Ultimately, the Netherlands found there can, in fact, be too much of a good thing. The government-backed support structure for artists created a talent glut, and it collapsed under its own weight.
The country, like many others, is now wrestling anew with the perennial question: How much public financial support is good for the arts?
"Times have changed," says Bray, during an interview on the terrace of Amsterdam's Vertigo cafe. Indeed, his time on the cafe terrace is work, not leisure. Every Friday, he and his colleagues meet for a "creative jam session" to devise new ideas for making money as artists.
They are currently at work on their third "open screen" festival, a showcase of locally made short films. Bray has also started up an English- language casting agency to promote actors who, like himself, "came for two weeks and stayed for 20 years." Both plans serve a dual purpose: publicity and hard cash.
Twenty miles away, in the city of Haarlem, Jennifer Hoes is accustomed to tackling monetary obstacles. Ms. Hoes is one of the younger generation of Dutch artists who grew up with none of the state-supplied privileges afforded Bray's generation. At her studio in a converted school on the industrial outskirts of the city, she fills out applications for funding, creates business plans, and writes proposals to try to win awards from private foundations, for which competition is steep.
"It was a true Valhalla for artists," she says of the faded glory days. "Still, I'm glad it's not like that any more."
Hoes, a visual artist, uses diverse media such as ceramics, textiles, silver-smithing, video installation, and photography. Having worked in "serious management jobs" until age 25, she decided to follow her heart and apply to art school. She did not, however, have the luxury of unlimited public funds into which to dip.

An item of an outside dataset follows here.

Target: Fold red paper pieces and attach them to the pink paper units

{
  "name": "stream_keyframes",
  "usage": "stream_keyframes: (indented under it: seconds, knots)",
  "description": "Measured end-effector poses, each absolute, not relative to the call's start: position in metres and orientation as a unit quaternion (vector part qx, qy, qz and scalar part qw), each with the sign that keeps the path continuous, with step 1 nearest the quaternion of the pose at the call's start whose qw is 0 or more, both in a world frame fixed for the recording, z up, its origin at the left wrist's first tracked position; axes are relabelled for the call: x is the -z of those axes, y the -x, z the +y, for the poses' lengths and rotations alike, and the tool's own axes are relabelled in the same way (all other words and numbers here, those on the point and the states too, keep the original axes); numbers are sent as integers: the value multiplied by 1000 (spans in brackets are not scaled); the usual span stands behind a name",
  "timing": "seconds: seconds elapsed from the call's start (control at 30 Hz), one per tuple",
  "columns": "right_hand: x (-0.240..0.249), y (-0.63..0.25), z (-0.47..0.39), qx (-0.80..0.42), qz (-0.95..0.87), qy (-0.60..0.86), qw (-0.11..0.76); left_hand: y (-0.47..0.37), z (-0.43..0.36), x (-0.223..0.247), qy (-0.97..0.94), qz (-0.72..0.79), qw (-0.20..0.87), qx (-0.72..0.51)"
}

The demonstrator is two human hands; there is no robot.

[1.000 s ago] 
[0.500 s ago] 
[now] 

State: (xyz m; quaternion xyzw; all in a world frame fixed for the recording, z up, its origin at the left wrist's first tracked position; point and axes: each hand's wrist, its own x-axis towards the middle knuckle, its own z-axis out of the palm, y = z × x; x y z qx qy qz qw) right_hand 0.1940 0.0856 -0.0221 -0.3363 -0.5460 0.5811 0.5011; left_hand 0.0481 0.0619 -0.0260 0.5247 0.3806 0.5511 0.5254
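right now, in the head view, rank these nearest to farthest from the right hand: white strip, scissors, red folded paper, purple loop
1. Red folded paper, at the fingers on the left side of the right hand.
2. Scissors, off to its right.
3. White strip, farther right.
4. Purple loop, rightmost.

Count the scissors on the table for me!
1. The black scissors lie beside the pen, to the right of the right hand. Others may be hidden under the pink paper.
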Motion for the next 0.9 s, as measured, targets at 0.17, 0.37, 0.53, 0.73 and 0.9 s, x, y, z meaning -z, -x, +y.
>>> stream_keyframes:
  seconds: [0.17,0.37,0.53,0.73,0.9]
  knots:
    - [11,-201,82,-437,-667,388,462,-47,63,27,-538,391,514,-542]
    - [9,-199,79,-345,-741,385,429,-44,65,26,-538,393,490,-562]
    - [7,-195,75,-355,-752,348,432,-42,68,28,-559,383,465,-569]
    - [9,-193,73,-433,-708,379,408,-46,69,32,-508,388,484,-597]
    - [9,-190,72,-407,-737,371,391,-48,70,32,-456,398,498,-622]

"I worked hard," she says simply. "I made sacrifices." When she left art school two years ago, she plunged into a world where the need to make money is just as pressing as the need to create art.
"We're part of a new artistic era," she says. "I work on design assignments to fund my visual-arts pursuits." She has recently created concepts for corporate parties and events; made a video installation for a flower trade fair; and designed lobbies, bathrooms, and other public spaces for companies.